Will the good times for stocks stay rolling? Likely, yes, in the face of some daunting obstacles.
A year ago, this column predicted that stocks probably would continue their winning ways in 2025. Up to now, that upbeat prognosis has held true, with equities powering past a Washington-induced April chill. The U.S. is completing the third year of a bull run, with the S&P 500 climbing almost 90%. (FactSet Research dates the start of the bull market at Oct. 12, 2022.)
Of course, no one knows whether some X factor will appear to halt positive market momentum and shove investments into a hole. Recall last April, when President Donald Trump first announced his planned tariffs—and investors freaked out.
The heartening news is that stocks recovered their equilibrium from that presidential pronouncement and then some. This has been the story of 2025, and with luck stocks will keep up their welcome performance.
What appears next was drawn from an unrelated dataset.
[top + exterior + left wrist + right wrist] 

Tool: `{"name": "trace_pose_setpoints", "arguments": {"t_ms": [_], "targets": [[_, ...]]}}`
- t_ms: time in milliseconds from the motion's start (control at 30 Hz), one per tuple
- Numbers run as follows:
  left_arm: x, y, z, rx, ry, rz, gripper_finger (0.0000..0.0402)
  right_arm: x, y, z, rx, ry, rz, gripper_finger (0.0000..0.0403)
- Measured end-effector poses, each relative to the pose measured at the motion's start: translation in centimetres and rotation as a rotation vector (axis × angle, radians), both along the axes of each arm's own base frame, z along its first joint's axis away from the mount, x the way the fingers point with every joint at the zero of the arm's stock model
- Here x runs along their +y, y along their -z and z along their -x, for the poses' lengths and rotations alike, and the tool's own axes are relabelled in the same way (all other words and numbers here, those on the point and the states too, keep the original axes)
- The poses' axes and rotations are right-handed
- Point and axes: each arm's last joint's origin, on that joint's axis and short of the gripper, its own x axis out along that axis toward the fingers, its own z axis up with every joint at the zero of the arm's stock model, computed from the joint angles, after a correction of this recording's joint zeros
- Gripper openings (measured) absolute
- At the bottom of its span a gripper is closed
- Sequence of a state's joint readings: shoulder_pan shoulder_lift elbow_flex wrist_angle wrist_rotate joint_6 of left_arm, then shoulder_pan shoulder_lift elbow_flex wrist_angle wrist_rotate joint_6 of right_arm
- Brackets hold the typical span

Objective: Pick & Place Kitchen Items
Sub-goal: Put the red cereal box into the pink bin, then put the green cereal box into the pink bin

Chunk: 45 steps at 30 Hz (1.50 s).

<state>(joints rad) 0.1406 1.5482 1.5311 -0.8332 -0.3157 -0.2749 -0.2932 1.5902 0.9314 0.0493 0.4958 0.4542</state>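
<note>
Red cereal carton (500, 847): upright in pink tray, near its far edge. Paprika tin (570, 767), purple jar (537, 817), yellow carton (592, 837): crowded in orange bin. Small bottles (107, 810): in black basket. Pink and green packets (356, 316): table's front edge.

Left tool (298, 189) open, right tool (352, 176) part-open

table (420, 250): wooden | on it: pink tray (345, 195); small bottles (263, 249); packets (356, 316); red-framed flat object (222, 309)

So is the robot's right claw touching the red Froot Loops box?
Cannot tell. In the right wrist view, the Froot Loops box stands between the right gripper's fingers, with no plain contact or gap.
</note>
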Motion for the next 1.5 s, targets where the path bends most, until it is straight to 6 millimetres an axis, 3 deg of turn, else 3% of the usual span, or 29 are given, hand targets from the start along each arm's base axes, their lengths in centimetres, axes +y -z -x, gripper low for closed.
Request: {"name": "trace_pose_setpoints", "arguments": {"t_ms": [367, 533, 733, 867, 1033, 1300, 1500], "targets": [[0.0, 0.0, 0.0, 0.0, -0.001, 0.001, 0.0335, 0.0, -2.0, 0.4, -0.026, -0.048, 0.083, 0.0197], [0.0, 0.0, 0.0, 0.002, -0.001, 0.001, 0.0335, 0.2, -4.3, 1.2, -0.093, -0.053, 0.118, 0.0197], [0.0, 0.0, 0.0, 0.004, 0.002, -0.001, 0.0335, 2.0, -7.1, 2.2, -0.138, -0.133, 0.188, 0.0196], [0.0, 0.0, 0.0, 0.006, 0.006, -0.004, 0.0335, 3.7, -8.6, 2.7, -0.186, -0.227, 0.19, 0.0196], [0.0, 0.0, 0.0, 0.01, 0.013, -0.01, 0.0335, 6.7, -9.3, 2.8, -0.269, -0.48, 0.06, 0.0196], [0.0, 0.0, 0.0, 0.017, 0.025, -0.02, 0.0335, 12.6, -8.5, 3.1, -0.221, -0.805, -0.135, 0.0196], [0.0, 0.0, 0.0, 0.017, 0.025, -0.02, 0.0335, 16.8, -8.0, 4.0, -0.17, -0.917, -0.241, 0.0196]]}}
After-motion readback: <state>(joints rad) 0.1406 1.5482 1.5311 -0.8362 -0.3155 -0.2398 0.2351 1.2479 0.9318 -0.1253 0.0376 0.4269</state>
Factors benefiting stocks include a relatively low inflation rate, a decent (if not roaring) economy and artificial intelligence’s popularity.
The S&P 500 this year is up 14.5% through Thursday, having shaken off the April panic, as the tariffs thus far appear not to have harmed growth, or if so, just marginally. A poll of registered investment advisors (RIAs) this summer found cautious optimism, with almost two-thirds of respondents expecting the S&P to rise 6% to 9% over the ensuing 12 months. The poll, by advisory firm Security Benefit (with data from Greenwald Research), found scant RIA expectations for a near-term recession.
“We’re in the middle innings of the bull market,” says Joseph Quinlan, head of CIO market strategy for Merrill and Bank of America, in an interview. He points to strong stock buybacks and high-income consumer spending as propellants for the equities surge. Indeed, stockholders have spent over $1 trillion on share repurchases over the past 12 months through September, per Morningstar, and consumer spending is healthy, although more so for wealthier Americans, a BofA study found.
Certainly, some have worried about whether inflation will rise meaningfully, especially as the tariffs take hold. The Federal Reserve has an annual 2% target for inflation, but that has proven elusive. Thus far, the Consumer Price Index has stayed just below 3% annually (the next CPI release, covering September, is on Oct. 15, if the shutdown doesn’t thwart it). A survey by the New York Federal Reserve Bank showed that households believe inflation will tick up slightly above 3% over the next year, hardly a baleful scenario.
Up ahead, macroeconomic conditions appear favorable, on balance. Macro, after all, typically drives the market. The Fed believes that gross domestic product will maintain a steady, modestly improving pace going forward, clocking a median annual increase of 1.6% this year, 1.8% in 2026 and 1.9% in 2027.
You’d think that the U.S. government shutdown would kneecap stocks. But as Sam Stovall, CFRA’s chief investment strategist, points out in a research note, the market has tended to “drift higher” in previous Washington closures. The thinking apparently is that no lasting damage will occur and the stoppage will be temporary.
To date, the market has largely shrugged off the shutdown: The S&P climbed 0.58% on Wednesday and Thursday closed down 0.34%. Overall, since the shutdown started, the index has inched up 0.62%.
One big reason for optimism about the market: Lower interest rates soon are a strong possibility. Recently released minutes of the Federal Reserve’s policymaking board in mid-September indicated that the Fed is tilted toward two more cuts this year, one-quarter percentage point each. In that same meeting, the central bank moved to slice its benchmark rate by a quarter-point, to a 4.0% to 4.25% range, its first reduction of 2025.
The most-discussed catalyst behind much of the market growth lately is artificial intelligence. The widespread fascination with AI’s promise has been stoked by a massive buildout of data centers. Meta Platforms and Oracle are among the tech giants pouring vast sums into this arena. The gargantuan capital spending has doubled GDP this year, by some estimates. Meta’s stock is up 25% in 2025 and Oracle’s 79%.
A large question looms about whether all these outlays will pay off, and skeptics declare that the enthusiasm is reminiscent of the 1990s dot-com boom, which ended badly. Profits from AI are hard to find, as of yet. Still, the craze over the dot-com industry was not wrong, just early. Since that bust, a third of a century ago, the Web has gone on to dominate the world’s culture and commerce.
Long-term investors should take heed. In the meantime, stocks should remain rewarding for investors. Nobody knows for how long, but the immediate future looks pretty good.